Branca de Neve e seus gnomos músicos
Com Branca de Neve, sobre um conto de fadas dos Irmãos Grimm (1812), Disney lançou-se a uma grande empreitada: o primeiro desenho de longa-metragem da história. A produção foi de tal envergadura que até uma enquete pública foi realizada para escolher o nome de cada um dos gnomos, os sete anões: Grumpy (Zangado), Happy (Feliz), Sleepy (Soneca), Bashful (Dengoso), Sneezy (Atchim), Dopey (Dunga) e Doc (Mestre). A Disney Co. investiu, na época, USD 1,5 milhões, em valores atualizados estratosféricos R$ 107,5 milhões. Em contrapartida, a fita rendeu, de início, USD 8 mi, R$ 860 milhões hoje, resultado de um trabalho extenuante de 750 artistas e um total de 2 milhões de desenhos dentre os quais foram pinçados a dedo os 188.440 que resultaram no produto final.
Leopold Stokovski
A obra-prima de Disney, contudo, viria em 1940 com Fantasia, animação dividida em oito segmentos, cada um integrado a obras sinfônicas diversas regidas por Leopold Stokowski, à frente de uma das mais importantes orquestras do mundo, a Philadelphia Symphony.  A PSO estava no auge de sua enorme influência sobre a música sinfônica americana: a turma de Schoenbach, fagote, Jules Baker, Flauta, Marcel Tabuteau, oboé, e o contrabaixista Torelló (todos professores do Curtis Institute), e gravou uma trilha sonora da maior perfeição, começando pela Toccata e Fuga em Ré menor para órgão, de Bach, em versão orquestral do próprio regente – e por imposição dele; o Quebra-Nozes, de Tchaikovsky; O Aprendiz de Feiticeiro, de Dukas (sobre um poema de Goethe); a Sagração da Primavera, de Stravinsky; a Sinfonia Pastoral, de Beethoven; a Dança das horas, do balé de Ponchielli; A Noite do Monte Calvo, de Moussorgsky e a Ave Maria, de Schubert – durante a qual os cinemas liberavam aroma de incenso.

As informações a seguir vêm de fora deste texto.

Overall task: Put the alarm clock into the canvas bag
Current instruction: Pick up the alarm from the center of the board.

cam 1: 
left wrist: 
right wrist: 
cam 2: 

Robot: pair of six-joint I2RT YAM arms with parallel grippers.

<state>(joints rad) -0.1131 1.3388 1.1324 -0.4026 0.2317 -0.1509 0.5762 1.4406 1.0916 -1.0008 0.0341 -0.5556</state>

Técnicos de som sob o palco  da PSO
Pioneira na gravação em estéreo e com recursos do inédito Fantasound, a Disney efetuou diversas alterações acústicas na sala, além de dispor técnicos sob o palco para cada um dos nove canais utilizados. Na estreia, o filme percorreu 13 cidades, uma espécie de caravana.
A cada segundo, 24 desenhos foram sincronizados à perfeição com a música. Não apenas braços e pernas, também os olhos, a expressão, as roupas e os cenários têm movimentos naturais, trabalho que alcançou o 23° lugar em vendas de toda a história do cinema, vídeo-games e correlatos.
Girassol e a "centaurette"
Nos anos 1960, tempos de movimentos antirracistas com Luther King Jr. em ascensão, trechos da Sinfonia Pastoral foram cortados: Girassol, um pequeno centauro negro, polia as patas de Otika, uma charmosa “centaurette” branca. Foi o suficiente para a Disney receber uma avalanche de protestos.  Parte da cena foi removida mas os originais ficaram guardados, intactos.
Outra polêmica: em vista da receita de USD 120 milhões (R$ 956 mi corrigidos) em novas mídias, como o VHS e o MMDC, a Orquestra da Filadélfia abriu em 1990 um processo reivindicando direitos conexos à Disney Company. Na ação, pleiteava sua parte no lucro, até que quatro anos depois as partes chegaram a um acordo fora dos tribunais.
Trabalho de efeito com as sombras dos músicos da orquestra
Fantasia tem início exatamente com essa orquestra. Jogos e efeitos de silhuetas, músicos acomodando-se nas cadeiras e aquecendo seus instrumentos. Após uma preleção do crítico Deems Taylor, apresentador de cada segmento, é chamado ao pódio o maestro Leopold Stokowski, que dá início à execução da  grandiosa Toccata e Fuga em Ré menor, obra de Bach para órgão em arranjo instrumental para orquestra sinfônica de autoria do próprio maestro.
O filme tem a duração de 126 minutos, custou R$ 167,7 mi (corrigidos) - ou R$ 22.182 por segundo. Porém, acima dessa dança de valores monumental está a perfeição da obra-prima. Um trabalho de formiga com tecnologia precária, se comparada à dos dias atuais - artesanato 100% analógico de grandes proporções cujo resultado final não encontra páreo nas superproduções digitais das animações modernas. Nem em números nem em qualidade.